India's independence in 1947 is forever linked with its ghostly twin, the Partition, which is often called the Holocaust of South Asia. It continues to spark more conflict and more divisions in the sub-continent. Pakistani historian Ayesha Jalal has called Partition “the central historical event in twentieth century South Asia.” In her words, “A defining moment that is neither beginning nor end, partition continues to influence how the peoples and states of postcolonial South Asia envisage their past, present and future.” The Partition of India in 1947 created Pakistan. Its domino effect was the partition of Pakistan in 1971, which created Bangladesh, and the fracturing of Kashmir into three different parts in 1947, 1962, and 1963, as Pakistan and China occupied parts of it. 

Chowdhry’s experiential art installations are temporary anti-memorials to these three momentous partitions of the Indian subcontinent that continue to profoundly impact and shape South Asian geopolitics to this day. Chowdhry has completed two important works this year which will be exhibited for the first time in The Art Center of Highland Park. 

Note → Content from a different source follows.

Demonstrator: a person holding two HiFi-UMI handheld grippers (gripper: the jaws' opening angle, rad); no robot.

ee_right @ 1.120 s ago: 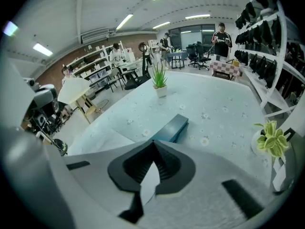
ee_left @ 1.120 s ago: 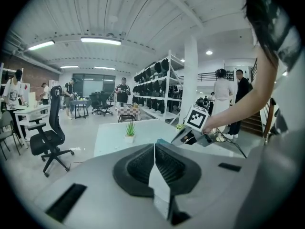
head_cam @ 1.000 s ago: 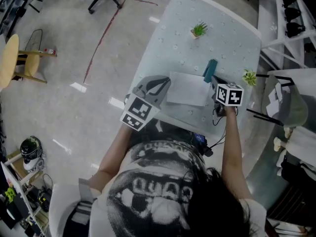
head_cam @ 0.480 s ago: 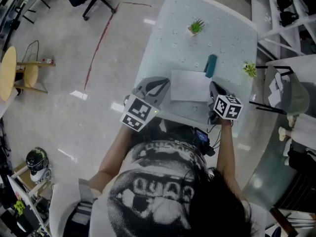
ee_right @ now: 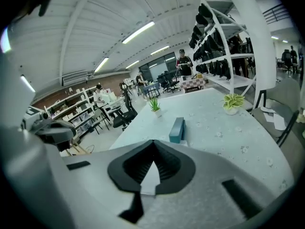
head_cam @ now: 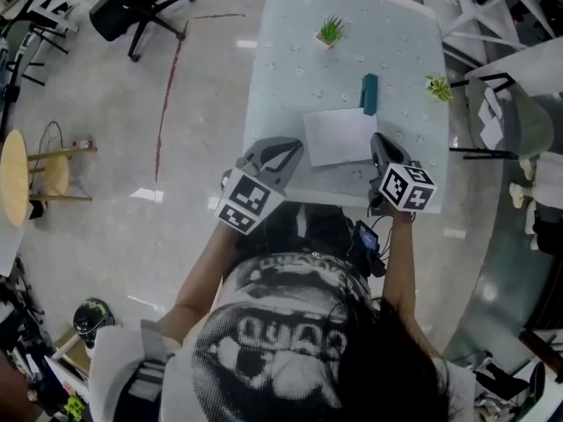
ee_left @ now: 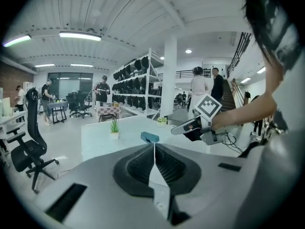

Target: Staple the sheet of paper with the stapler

“Broken Column: Monuments of Forgetting” project comprises latex casts of important monuments and memorials in Pakistan, Bangladesh and India. Chowdhry traveled to India in early 2023 and completed the India edition of the Broken Column anti-memorial. This had been delayed for several years due to Chowdhry getting married, having a daughter, and then COVID. She is delighted to be able to finally present this final chapter of the Broken Column project.

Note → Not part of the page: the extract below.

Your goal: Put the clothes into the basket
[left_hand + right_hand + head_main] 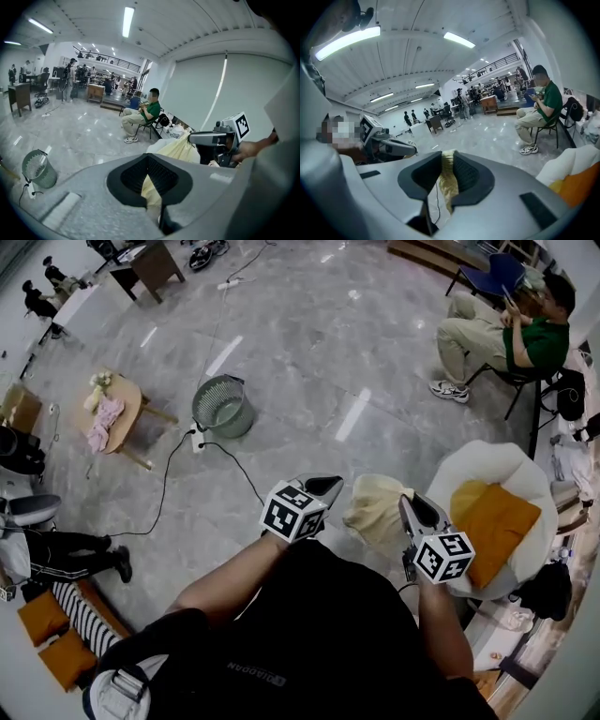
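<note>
The only lettering is a short row of pale capitals (255,673) printed on the person's black shirt (328,615). In the head view it stands upside down and is too small to read with certainty. The cube (293,512) on the left gripper (323,486) and the cube (442,557) on the right gripper (405,504) carry black-and-white square markers, which are block patterns and not letters or numbers. The same markers show in the two gripper views. No other label, brand, number or sign can be read.
</note>
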The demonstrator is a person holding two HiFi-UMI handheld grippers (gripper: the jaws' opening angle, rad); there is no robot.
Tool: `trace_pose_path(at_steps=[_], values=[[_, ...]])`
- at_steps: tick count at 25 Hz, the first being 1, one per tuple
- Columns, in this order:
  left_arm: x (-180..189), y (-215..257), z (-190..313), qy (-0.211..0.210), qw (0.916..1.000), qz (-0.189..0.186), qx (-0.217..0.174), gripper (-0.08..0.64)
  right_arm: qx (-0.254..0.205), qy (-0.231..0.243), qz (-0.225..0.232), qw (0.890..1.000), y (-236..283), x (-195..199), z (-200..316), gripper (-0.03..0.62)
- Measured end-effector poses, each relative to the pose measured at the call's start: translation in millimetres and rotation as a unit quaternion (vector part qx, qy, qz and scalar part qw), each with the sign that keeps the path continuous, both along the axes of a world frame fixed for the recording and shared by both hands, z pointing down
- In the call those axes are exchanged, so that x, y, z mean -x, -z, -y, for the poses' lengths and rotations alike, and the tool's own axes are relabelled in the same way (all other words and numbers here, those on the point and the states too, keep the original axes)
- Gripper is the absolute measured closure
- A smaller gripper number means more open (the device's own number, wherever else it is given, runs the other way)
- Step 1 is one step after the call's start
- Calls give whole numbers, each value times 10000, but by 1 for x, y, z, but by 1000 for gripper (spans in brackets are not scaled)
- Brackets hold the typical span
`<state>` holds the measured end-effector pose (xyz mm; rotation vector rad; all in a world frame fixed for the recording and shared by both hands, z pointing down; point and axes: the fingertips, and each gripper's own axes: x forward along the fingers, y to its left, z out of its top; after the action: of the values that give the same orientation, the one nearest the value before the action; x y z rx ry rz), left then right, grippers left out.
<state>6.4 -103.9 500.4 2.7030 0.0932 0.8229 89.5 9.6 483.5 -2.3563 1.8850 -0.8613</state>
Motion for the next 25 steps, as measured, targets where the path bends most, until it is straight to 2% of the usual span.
trace_pose_path(at_steps=[10,15,18,25], values=[[51,-4,127,623,9981,-21,30,558,15,714,-110,9974,6,38,149,506],[96,-5,178,1115,9937,-36,74,559,124,1048,-82,9944,-3,60,211,506],[128,-6,203,1452,9894,-26,59,558,141,1264,1,9919,-5,75,246,505],[187,-8,241,2336,9722,-30,139,558,43,1849,256,9824,-6,117,312,506]])
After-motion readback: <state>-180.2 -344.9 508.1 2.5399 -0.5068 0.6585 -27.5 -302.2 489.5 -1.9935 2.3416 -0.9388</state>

“Cracking India: The Line that Still Bleeds” project comprises pink neon sculptures that specifically highlight the Radcliffe Line which is the name given to the borders created by the British between India, Pakistan and Bangladesh. Chowdhry has expanded this project to also include the various partitions of Kashmir by depicting the Line of Control, the Line of Actual Control, and the Karakoram border. This new neon sculpture is an important addition to the partition discourse and stands in solidarity with the Kashmiri people to protest the occupation of their land.


Partition Anti-Memorial Project


In 2007, Pritika Chowdhry created her first anti-memorial to the partitions of India, Pakistan and Kashmir, titled “Queering Mother India.” Over the next sixteen years, Chowdhry has created ten bodies of work that address and examine the many facets of these partitions from a counter-memory perspective. She calls these works the Partition Anti-Memorial Project


“Moving to the US in 1999, I was struck by the widespread lack of awareness of the Partition’s impact for people that lack a personal connection to the event. I realized the urgent need of addressing Partition within my work. With the memories of my grandparents’ firsthand experiences of the Partition in 1947 and 1971, I began creating artworks in 2007 to bear witness to the trauma of the Partition and its enduring effects through the lens of diasporic post-memory,” the artist comments. 


When a memory is unbearable, how does one memorialize it? And when a history is unspeakable, how does one talk about it? The exhibition’s title, “Unbearable Memories, Unspeakable Histories” alludes to the painful and silenced narratives that have been elided from mainstream discourses of the partitions of India, Pakistan, and Kashmir.